• How to complete this task: Set the data down again, word for word, as it appears below.

- Opening Delimiter -

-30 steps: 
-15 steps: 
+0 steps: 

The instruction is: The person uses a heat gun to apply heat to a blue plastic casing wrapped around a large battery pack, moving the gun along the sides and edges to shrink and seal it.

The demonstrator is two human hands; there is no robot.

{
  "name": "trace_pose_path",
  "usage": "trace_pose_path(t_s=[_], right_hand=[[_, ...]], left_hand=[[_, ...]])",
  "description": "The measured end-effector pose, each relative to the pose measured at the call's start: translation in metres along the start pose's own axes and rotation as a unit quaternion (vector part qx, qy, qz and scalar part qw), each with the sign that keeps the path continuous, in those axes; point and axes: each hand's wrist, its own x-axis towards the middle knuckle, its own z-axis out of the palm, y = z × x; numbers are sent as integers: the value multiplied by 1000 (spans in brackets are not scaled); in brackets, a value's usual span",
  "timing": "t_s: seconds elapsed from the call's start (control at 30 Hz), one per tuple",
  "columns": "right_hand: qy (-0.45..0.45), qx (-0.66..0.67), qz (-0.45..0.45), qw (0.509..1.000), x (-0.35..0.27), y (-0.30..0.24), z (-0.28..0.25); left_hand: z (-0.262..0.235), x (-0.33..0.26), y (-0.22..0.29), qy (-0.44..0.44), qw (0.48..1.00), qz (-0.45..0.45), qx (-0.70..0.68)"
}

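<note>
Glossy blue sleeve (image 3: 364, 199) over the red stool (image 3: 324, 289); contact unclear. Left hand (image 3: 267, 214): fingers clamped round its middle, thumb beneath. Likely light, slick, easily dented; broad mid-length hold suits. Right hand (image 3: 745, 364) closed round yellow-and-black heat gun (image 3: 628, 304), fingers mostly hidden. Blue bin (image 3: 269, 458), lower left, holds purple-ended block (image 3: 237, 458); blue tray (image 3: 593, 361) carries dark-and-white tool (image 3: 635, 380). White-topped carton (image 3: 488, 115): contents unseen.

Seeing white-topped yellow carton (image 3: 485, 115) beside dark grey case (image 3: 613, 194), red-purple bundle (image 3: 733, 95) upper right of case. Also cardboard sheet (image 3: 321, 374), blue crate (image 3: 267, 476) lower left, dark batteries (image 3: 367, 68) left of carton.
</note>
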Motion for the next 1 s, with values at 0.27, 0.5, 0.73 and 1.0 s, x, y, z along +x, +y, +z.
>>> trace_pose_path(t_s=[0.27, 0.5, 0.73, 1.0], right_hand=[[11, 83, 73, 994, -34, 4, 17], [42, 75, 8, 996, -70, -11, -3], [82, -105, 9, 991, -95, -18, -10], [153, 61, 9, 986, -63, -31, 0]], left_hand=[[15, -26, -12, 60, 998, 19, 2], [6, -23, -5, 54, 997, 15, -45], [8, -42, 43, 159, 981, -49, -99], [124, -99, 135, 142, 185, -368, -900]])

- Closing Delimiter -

• Expected output:
-30 steps: 
-15 steps: 
+0 steps: 

The instruction is: The person uses a heat gun to apply heat to a blue plastic casing wrapped around a large battery pack, moving the gun along the sides and edges to shrink and seal it.

The demonstrator is two human hands; there is no robot.

{
  "name": "trace_pose_path",
  "usage": "trace_pose_path(t_s=[_], right_hand=[[_, ...]], left_hand=[[_, ...]])",
  "description": "The measured end-effector pose, each relative to the pose measured at the call's start: translation in metres along the start pose's own axes and rotation as a unit quaternion (vector part qx, qy, qz and scalar part qw), each with the sign that keeps the path continuous, in those axes; point and axes: each hand's wrist, its own x-axis towards the middle knuckle, its own z-axis out of the palm, y = z × x; numbers are sent as integers: the value multiplied by 1000 (spans in brackets are not scaled); in brackets, a value's usual span",
  "timing": "t_s: seconds elapsed from the call's start (control at 30 Hz), one per tuple",
  "columns": "right_hand: qy (-0.45..0.45), qx (-0.66..0.67), qz (-0.45..0.45), qw (0.509..1.000), x (-0.35..0.27), y (-0.30..0.24), z (-0.28..0.25); left_hand: z (-0.262..0.235), x (-0.33..0.26), y (-0.22..0.29), qy (-0.44..0.44), qw (0.48..1.00), qz (-0.45..0.45), qx (-0.70..0.68)"
}

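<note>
Glossy blue sleeve (image 3: 364, 199) over the red stool (image 3: 324, 289); contact unclear. Left hand (image 3: 267, 214): fingers clamped round its middle, thumb beneath. Likely light, slick, easily dented; broad mid-length hold suits. Right hand (image 3: 745, 364) closed round yellow-and-black heat gun (image 3: 628, 304), fingers mostly hidden. Blue bin (image 3: 269, 458), lower left, holds purple-ended block (image 3: 237, 458); blue tray (image 3: 593, 361) carries dark-and-white tool (image 3: 635, 380). White-topped carton (image 3: 488, 115): contents unseen.

Seeing white-topped yellow carton (image 3: 485, 115) beside dark grey case (image 3: 613, 194), red-purple bundle (image 3: 733, 95) upper right of case. Also cardboard sheet (image 3: 321, 374), blue crate (image 3: 267, 476) lower left, dark batteries (image 3: 367, 68) left of carton.
</note>
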Motion for the next 1 s, with values at 0.27, 0.5, 0.73 and 1.0 s, x, y, z along +x, +y, +z.
>>> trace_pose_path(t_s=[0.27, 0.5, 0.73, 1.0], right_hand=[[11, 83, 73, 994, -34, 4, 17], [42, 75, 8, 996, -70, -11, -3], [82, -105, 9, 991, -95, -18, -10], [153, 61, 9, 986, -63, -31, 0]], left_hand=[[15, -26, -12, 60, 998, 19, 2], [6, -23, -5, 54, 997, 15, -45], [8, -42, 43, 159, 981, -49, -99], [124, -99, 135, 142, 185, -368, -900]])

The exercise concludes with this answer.